Is kissing or kneeling down before a statue the same as adoring it? Not necessarily. Both Peter in Acts 10 and the angel in Revelation 19 rebuked Cornelius and John, respectively, specifically for adoring them as if each was adoring the Lord. The problem was not with the bowing; it was with the adoration. Bowing does not necessarily entail adoration. For example, Jacob bowed to the ground on his knees seven times to his elder brother Esau (Gen. 33:3), Bathsheba bowed to her husband David (1 Kgs. 1:16), and Solomon bowed to his mother Bathsheba (1 Kgs. 2:19). In fact, in Revelation 3:9, John records the words of Jesus:

Behold, I will make those of the synagogue of Satan who say that they are Jews and are not, but lie—behold, I will make them come and bow down before your feet, and learn that I have loved you.

Here, John uses the same verb for “bow down” (proskuneo) that he used in Revelation 19:10 for “adoration” when he acknowledged his own error in adoring the angel. Would anyone dare say that Jesus would make someone commit idolatry?

St. Paul encourages Christians to greet one another with a holy kiss (Rom. 16:16; 1 Cor. 16:20; 2 Cor. 13:12; 1 Thess. 5:26). The clergy in Ephesus embraced and kissed Paul after his final discourse to them in Acts 20:37. As the context of these passages make clear, these are acts of affection, not adoration.

Catholics take very seriously the biblical injunctions to praise and honor great members of God’s family (see, for example, Ps. 45:17; Luke 1:48; 1 Thess. 5:12–13; 1 Tim. 5:17; 1 Pet. 5:5–6). We also believe, as Scripture makes very clear, that death does not separate us from the love of Christ (Rom. 8:38) and from his body, which is the Church (Col. 1:24). Our “elders in heaven” (cf. Rev. 5:8) should be honored as much or even more than our greatest members on earth. So having statues honoring God or great saints brings to mind the God we adore and the saints we love and respect. For Catholics, having statues is just as natural as—you guessed it—having pictures in our wallets to remind us of the ones we love here on earth. But reminding ourselves of loved ones is a far cry from idolatry.


50 BOOKS TO GIVE AWAY


Talk About It!


Name: Tim Staples
Date:12-01-2013
Comments:
Our first Pope commanded us to "sanctify the Lord God in [our] hearts and be ready to give a defense for the hope that lies within us with meekness and respect." That says it all.


Name: Tim Staples
Date:11-30-2013
Comments:
Thanks, Kenneth!


Name: Tim Staples
Date:11-30-2013
Comments:
"The Pope is not infallible he is a man?" That doesn't make sense to me. The inspired authors of Sacred Scripture were instruments of God in writing the inspired, inerrant word of God.

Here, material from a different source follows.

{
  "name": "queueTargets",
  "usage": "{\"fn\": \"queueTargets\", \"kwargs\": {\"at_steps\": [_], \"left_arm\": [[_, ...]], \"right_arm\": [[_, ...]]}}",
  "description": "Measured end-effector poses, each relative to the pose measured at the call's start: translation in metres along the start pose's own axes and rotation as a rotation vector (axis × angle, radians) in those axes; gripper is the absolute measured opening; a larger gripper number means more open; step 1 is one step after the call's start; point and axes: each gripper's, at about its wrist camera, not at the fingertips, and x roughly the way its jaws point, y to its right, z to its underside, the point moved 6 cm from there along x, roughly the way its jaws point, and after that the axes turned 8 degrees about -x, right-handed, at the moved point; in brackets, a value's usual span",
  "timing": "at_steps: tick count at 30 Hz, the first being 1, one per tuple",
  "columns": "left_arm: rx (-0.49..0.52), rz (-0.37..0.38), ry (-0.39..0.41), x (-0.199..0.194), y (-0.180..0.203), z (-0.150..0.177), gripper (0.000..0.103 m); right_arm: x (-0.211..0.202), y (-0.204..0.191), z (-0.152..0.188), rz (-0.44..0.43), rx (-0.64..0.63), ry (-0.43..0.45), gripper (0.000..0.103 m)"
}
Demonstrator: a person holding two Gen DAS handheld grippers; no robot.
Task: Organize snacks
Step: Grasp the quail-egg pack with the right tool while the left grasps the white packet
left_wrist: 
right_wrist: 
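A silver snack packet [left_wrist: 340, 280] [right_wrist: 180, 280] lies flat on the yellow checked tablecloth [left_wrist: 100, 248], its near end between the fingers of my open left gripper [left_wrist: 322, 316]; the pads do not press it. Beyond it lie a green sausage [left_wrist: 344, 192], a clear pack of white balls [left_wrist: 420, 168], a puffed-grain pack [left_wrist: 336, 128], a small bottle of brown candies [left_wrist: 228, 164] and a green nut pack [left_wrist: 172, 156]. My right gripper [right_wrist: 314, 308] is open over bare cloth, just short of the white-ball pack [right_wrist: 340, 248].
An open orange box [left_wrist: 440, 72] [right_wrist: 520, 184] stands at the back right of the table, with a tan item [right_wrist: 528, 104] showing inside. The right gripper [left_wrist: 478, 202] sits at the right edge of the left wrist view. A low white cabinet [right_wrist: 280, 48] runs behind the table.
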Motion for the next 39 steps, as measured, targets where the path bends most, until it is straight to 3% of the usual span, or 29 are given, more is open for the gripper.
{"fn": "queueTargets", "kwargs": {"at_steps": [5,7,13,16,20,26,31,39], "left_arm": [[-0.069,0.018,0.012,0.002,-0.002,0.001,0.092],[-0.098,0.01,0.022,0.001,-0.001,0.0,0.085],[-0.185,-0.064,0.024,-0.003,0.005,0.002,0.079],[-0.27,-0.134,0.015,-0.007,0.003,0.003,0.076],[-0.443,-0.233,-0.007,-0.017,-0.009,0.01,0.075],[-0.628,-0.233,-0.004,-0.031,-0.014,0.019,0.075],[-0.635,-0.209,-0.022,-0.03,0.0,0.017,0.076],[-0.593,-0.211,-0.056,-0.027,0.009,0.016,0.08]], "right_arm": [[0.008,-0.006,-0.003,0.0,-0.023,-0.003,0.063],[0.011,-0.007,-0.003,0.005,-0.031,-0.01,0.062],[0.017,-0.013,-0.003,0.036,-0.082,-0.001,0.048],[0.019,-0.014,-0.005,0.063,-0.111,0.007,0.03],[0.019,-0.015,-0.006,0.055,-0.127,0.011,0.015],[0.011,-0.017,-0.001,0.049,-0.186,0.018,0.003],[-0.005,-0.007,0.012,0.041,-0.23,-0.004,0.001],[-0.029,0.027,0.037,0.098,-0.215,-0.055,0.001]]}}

And they were "just men." If God can keep them from error, and even more, positively inspire them, he can certainly keep our Popes from error just as he said he would in Matt. 16:18-19. And remember, the Pope is only infallible when he "binds something on earth" declaring it to have been "bound in heaven" to use the language of Matt. 16.
The Bible never says "the Holy Spirit is the... only true teacher of the Holy Bible." The Bible says the Holy Spirit uses the Church to communicate the truth to us, according to Matt. 18:15-18; I Tim. 3:15; Eph. 3:10; 4:11-14, etc.
Mary is our spiritual Mother in Scripture, according to John 19:26-27-Rev. 12:17.
Yes, the "Jerusalem above... is our Mother." But that doesn't mean Mary can't also be our Mother. Jesus tells us "whoever does the will of my father in heaven is my... mother" (Matt. 12:46). Isaiah 51:1-2 tells us Abraham and Sarah are our "father and mother" in the Faith. Well, not only does Rev. 12 tell us Mary is our mother, but it follows that if Jesus is our brother, then Mary is our Mother.
Now to your problem with the post: The Catholic Church condemns the adoration (or worship) of anything or anyone other than God. All of the things you mentioned above are our ways of honoring great men and women of the Faith. The one thing we do not do with regard to the saints and angels is offer sacrifice to them. The center of our Catholic Faith is the Holy Sacrifice of the Mass. I invite any and all who are not Catholic to go to a Mass anywhere in the world and take note of how the entire Mass is ordered toward God and God alone. Any prayers to Mary or the saints are on the periphery. All prayers and the Holy Sacrifice are directed to God.


Name: NENETTE
Date:11-30-2013
Comments:
thank you for well explaıned...as it is very important for all Catholics to learn how to defend thıer faıth...and also for those judgıng the Catholıcs I pray to God to open thıer minds and thier hearts to love the true faith...


Name: Valorie
Date:11-30-2013
Comments:
Yes they do ! They bow down to them ,light candles before them soay prayers before them they never test the spirits like the bible said ! because each image of the Blessed Virgin Mary came out of a visitation of her. She is not our Mother according to the Bible The new Jereslum is which is the Temple God made in heaven ! The catholic Church is in error from scripture! The church teaches people to exnore scripture contray to their believes and refusses to here it or exknowage it. I know first hand ! The pope is not infoulable he is a man ! According the the scriptures the holy spirit is the author and only true teacher of the Holy bible! O turst is the Scriptures and The Holy spirit And Jesus only.


Name: Kenneth
Date:11-30-2013
Comments:
Nailed it, Tim :-)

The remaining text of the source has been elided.